Task goal - Tally every line in the entries below that holds "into", then give only the total.
□ □ □ □ □
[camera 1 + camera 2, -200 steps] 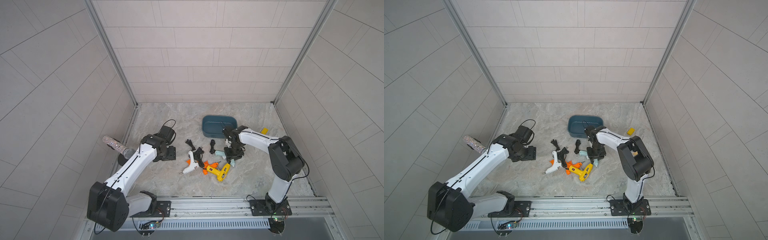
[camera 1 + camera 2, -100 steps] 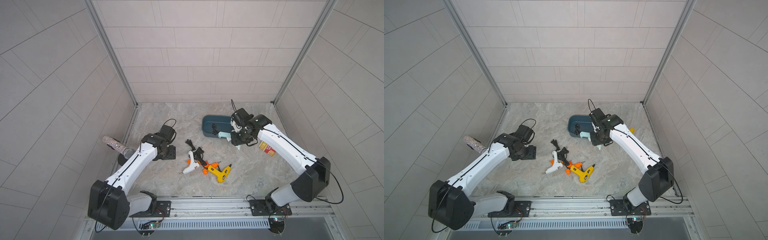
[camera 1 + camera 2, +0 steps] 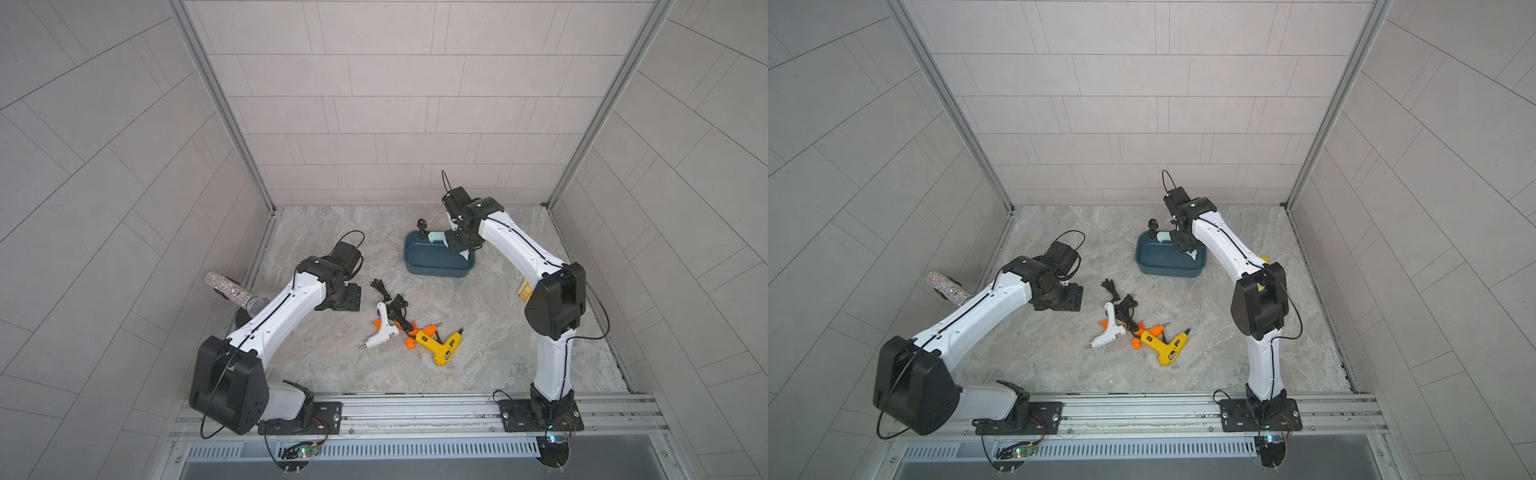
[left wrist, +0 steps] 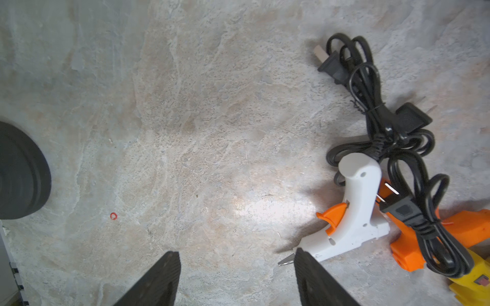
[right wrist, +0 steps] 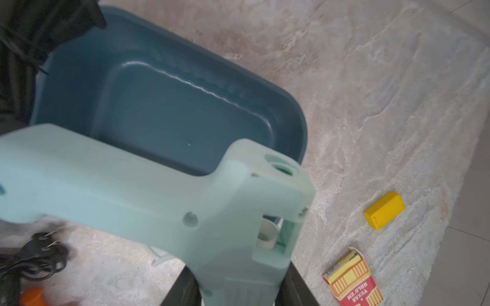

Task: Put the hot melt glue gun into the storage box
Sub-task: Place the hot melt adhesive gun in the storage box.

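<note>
The storage box [image 3: 432, 272] [image 3: 1167, 269] [image 5: 185, 114] is a dark teal tub at the back of the table, with nothing lying on its floor. My right gripper [image 3: 459, 243] [image 3: 1183, 245] [image 5: 238, 288] is shut on a pale mint hot melt glue gun [image 3: 436, 237] [image 3: 1163, 237] [image 5: 148, 185], held over the box's far rim. Its black cord bundle [image 3: 422, 226] hangs at the box's far left corner. White [image 3: 380, 332] [image 4: 355, 212], orange [image 3: 415, 332] and yellow [image 3: 440, 347] glue guns lie mid-table. My left gripper [image 3: 338, 297] [image 4: 236, 255] is open over bare table beside the white gun's nozzle.
Black cords and plugs [image 3: 392, 303] [image 4: 384, 127] tangle over the pile of guns. A glittery microphone [image 3: 232, 291] on a black base [image 4: 18, 172] stands at the left wall. A yellow block [image 5: 384, 210] and a red-yellow card box [image 5: 352, 280] lie right of the storage box.
My right arm lifted the mint glue gun off the pile and carried it back over the storage box. The left arm has hardly moved.
</note>
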Motion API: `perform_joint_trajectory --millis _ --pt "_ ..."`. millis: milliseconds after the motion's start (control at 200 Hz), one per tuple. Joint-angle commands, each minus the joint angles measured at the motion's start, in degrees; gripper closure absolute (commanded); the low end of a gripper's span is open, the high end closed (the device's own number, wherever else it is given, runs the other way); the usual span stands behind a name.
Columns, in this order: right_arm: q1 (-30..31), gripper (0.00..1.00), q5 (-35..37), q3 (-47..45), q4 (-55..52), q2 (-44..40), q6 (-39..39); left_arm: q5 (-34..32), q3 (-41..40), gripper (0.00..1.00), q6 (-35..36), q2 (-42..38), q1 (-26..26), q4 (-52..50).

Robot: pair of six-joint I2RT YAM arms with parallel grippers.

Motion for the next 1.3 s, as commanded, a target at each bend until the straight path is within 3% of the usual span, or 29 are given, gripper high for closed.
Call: perform_joint_trajectory --millis 0,225,425,505,610,690,821,1096,1296 --pt "0.2 0.95 1.3 1.7 0.1 2.3 -1.5 -2.1 1.6 0.24 1.9 -0.3 -0.5 -1.5" --pt "-1.8 0.96 1.1 7.4 -0.9 11.5 -0.4 -3.6 1.1 0.23 3.1 -1.3 -0.7 -2.1" --pt "-2.7 0.94 -0.1 7.1 -1.8 16.7 0.4 -4.6 0.9 0.22 3.9 -1.6 -0.7 -2.2" --pt "-2.8 0.84 -0.8 7.2 -2.2 17.1 0.6 -4.8 1.0 0.22 4.0 -1.4 -0.7 -2.2" --pt "-2.8 0.60 -1.5 7.4 -2.3 15.8 0.7 -5.1 1.3 0.21 4.0 -1.1 -0.7 -2.3" --pt "-2.8 0.44 -1.6 7.5 -2.9 13.4 1.1 -5.1 1.7 0.20 4.2 -0.7 -0.7 -2.5" --pt "-2.7 0.33 -0.1 6.3 -3.8 6.0 2.0 -4.9 2.4 0.20 4.1 -0.1 -0.7 -3.1" --pt "-1.8 0.32 -0.5 -7.4 -2.3 -13.3 5.1 -2.8 1.4 0.20 3.3 -0.3 -1.6 -4.2" --pt "0.5 0.32 -6.9 -22.7 -3.2 -23.7 10.1 -0.7 -0.4 0.21 1.1 0.2 -4.4 -4.2"
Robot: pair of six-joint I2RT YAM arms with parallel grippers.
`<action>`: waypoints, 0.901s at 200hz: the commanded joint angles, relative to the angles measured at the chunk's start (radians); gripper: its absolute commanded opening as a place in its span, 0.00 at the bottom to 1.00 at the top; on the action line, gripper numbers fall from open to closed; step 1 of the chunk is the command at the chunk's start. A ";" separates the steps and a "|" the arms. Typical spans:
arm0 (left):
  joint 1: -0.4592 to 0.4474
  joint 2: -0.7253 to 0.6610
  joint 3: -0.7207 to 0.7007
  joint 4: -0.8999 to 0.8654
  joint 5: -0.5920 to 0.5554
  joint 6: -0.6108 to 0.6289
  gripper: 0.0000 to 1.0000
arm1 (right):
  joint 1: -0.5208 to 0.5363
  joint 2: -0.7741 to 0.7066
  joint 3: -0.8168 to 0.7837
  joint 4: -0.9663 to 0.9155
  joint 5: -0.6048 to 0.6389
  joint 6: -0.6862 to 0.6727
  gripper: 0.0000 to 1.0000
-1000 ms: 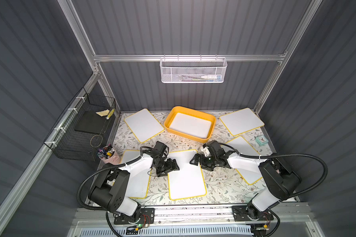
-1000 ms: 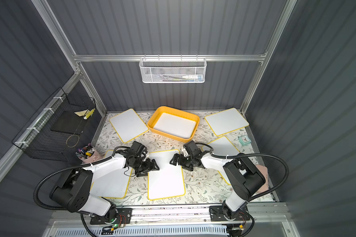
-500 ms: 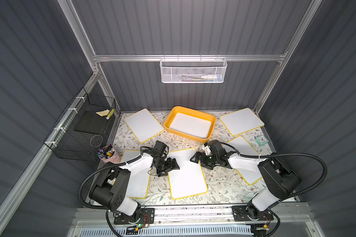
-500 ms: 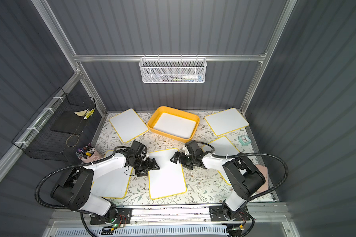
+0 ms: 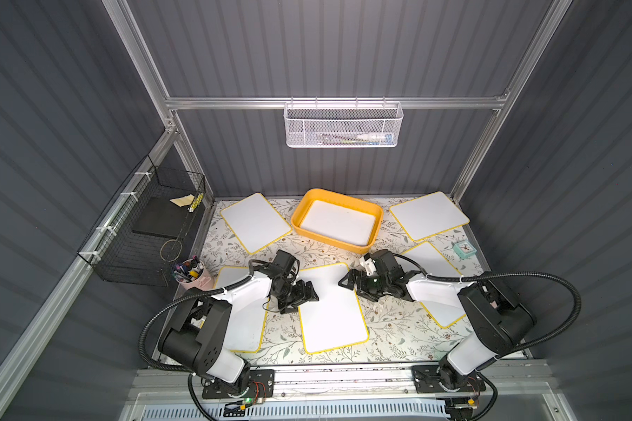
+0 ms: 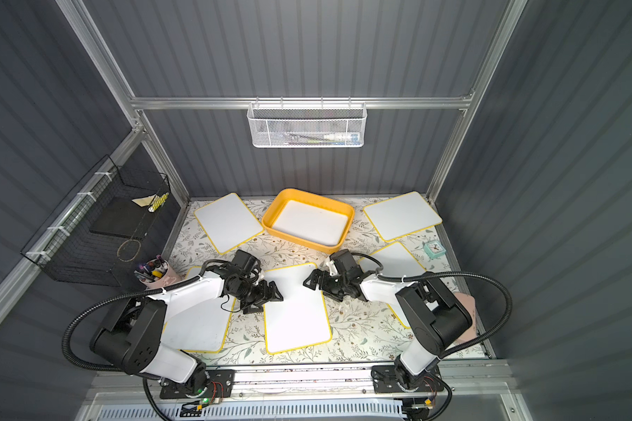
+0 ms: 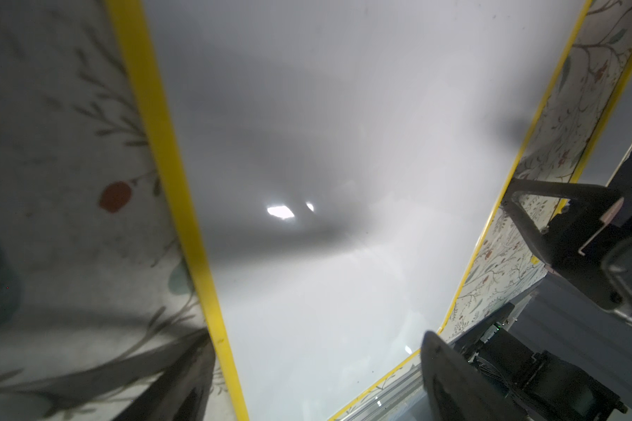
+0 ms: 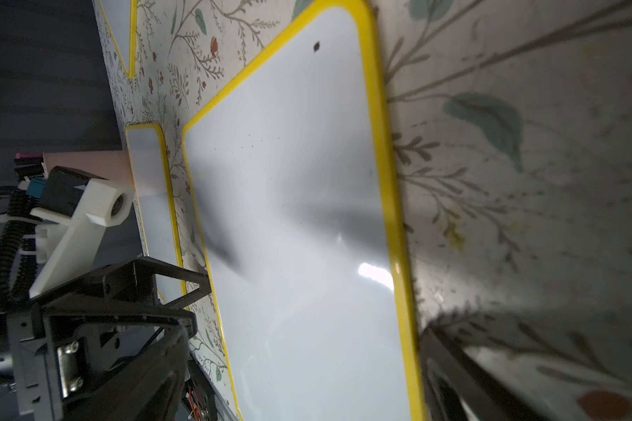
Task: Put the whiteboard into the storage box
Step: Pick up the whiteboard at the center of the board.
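Observation:
A white, yellow-rimmed whiteboard (image 5: 331, 308) (image 6: 296, 308) lies flat on the floral table between both arms. My left gripper (image 5: 303, 295) (image 7: 314, 342) stands open at its left long edge, one finger over the mat and one over the board (image 7: 325, 218). Open too, my right gripper (image 5: 351, 282) (image 8: 303, 335) straddles the right long edge of the board (image 8: 300, 218). Neither holds anything. Behind them at the back centre stands the yellow storage box (image 5: 300, 215) (image 6: 270, 215), with a white board lying in it.
More whiteboards lie at back left (image 5: 254, 222), back right (image 5: 429, 215), under the right arm (image 5: 429, 255) and under the left arm (image 5: 241, 328). A pink pen cup (image 5: 190, 273), teal clock (image 5: 464, 249), black wire basket (image 5: 150, 226) and white mesh basket (image 5: 343, 125) ring the area.
Hardly anything differs: the left gripper has crept a little further over the board's left edge, while the board and the right arm look the same.

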 commanded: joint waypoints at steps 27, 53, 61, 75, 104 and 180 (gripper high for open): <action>-0.043 0.068 -0.132 0.325 0.057 -0.041 0.90 | 0.060 0.039 -0.030 0.039 -0.280 0.062 0.97; -0.043 0.021 -0.184 0.507 0.119 -0.127 0.90 | 0.058 0.079 -0.027 0.012 -0.271 0.047 0.97; -0.043 0.003 -0.202 0.563 0.125 -0.148 0.89 | 0.058 0.086 -0.034 0.027 -0.274 0.053 0.97; -0.043 -0.027 -0.226 0.629 0.127 -0.159 0.89 | 0.058 0.097 -0.047 0.042 -0.266 0.052 0.97; -0.040 -0.067 -0.252 0.676 0.098 -0.139 0.89 | 0.057 0.137 -0.047 0.047 -0.271 0.049 0.97; -0.038 -0.128 -0.279 0.818 0.123 -0.202 0.83 | 0.057 0.174 -0.035 0.032 -0.267 0.026 0.97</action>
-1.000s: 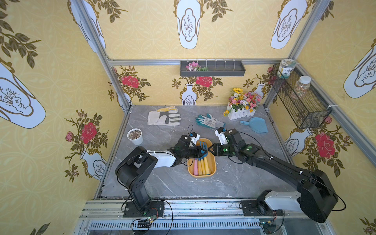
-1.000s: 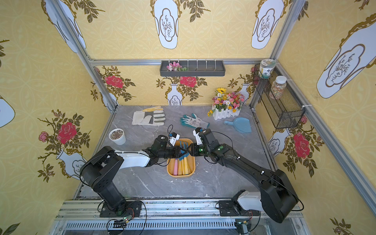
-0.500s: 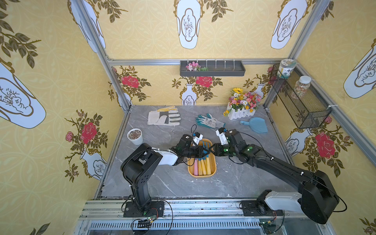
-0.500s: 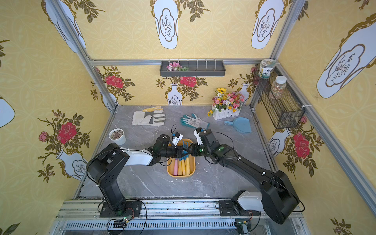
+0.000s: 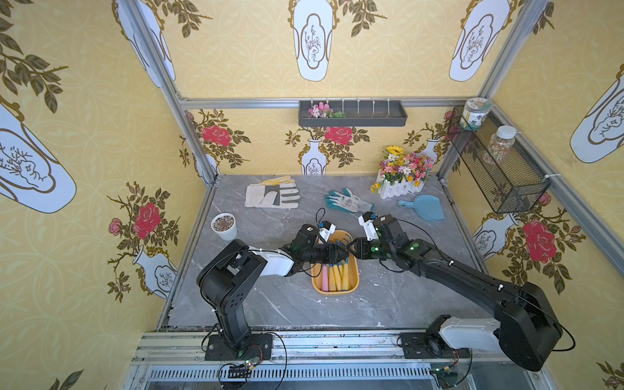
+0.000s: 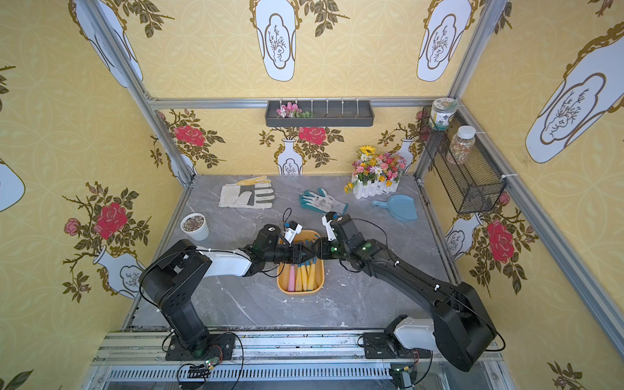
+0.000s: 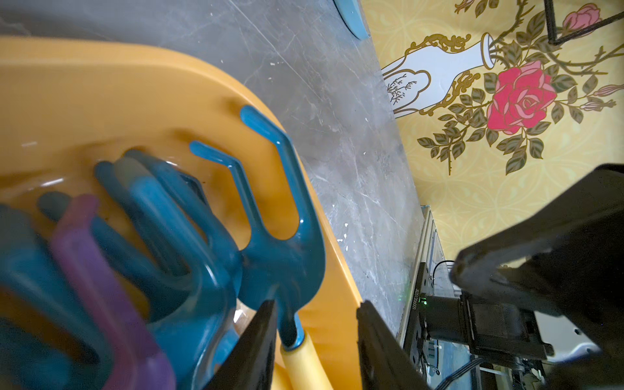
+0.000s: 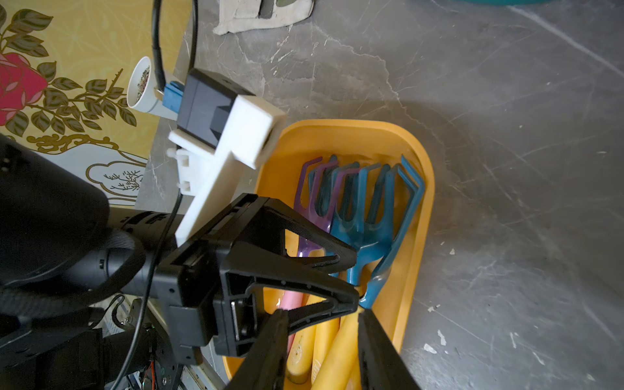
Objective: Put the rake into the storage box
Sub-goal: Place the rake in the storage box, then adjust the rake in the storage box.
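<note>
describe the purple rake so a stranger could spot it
On the grey marble tabletop, a shallow yellow-orange plastic tray sits where both black arms meet. In its row of toy rakes, the purple plastic rake lies nearest the left arm; only it has a pink handle, the teal rakes have yellow.

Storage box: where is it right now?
In both top views the storage box sits mid-table, directly below where the left end effector and right end effector meet, nearer the robot than the teal glove.
</note>
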Controlling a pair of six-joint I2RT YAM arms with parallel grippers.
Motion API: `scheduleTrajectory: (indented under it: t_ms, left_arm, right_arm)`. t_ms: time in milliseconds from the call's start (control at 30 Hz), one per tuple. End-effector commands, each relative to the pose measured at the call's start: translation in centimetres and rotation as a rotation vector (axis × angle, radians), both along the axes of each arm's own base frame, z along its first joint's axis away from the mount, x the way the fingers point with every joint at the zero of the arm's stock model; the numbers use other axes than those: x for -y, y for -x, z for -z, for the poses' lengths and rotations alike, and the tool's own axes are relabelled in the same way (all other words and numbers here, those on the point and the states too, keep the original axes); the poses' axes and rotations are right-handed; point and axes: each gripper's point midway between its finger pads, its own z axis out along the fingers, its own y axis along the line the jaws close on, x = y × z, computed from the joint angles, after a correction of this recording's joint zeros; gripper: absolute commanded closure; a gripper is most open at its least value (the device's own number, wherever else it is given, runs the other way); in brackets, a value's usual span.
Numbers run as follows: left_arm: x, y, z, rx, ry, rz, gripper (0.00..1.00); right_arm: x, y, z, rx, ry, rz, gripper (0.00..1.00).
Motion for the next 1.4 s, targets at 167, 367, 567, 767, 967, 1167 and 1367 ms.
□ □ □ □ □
Output of the task - 3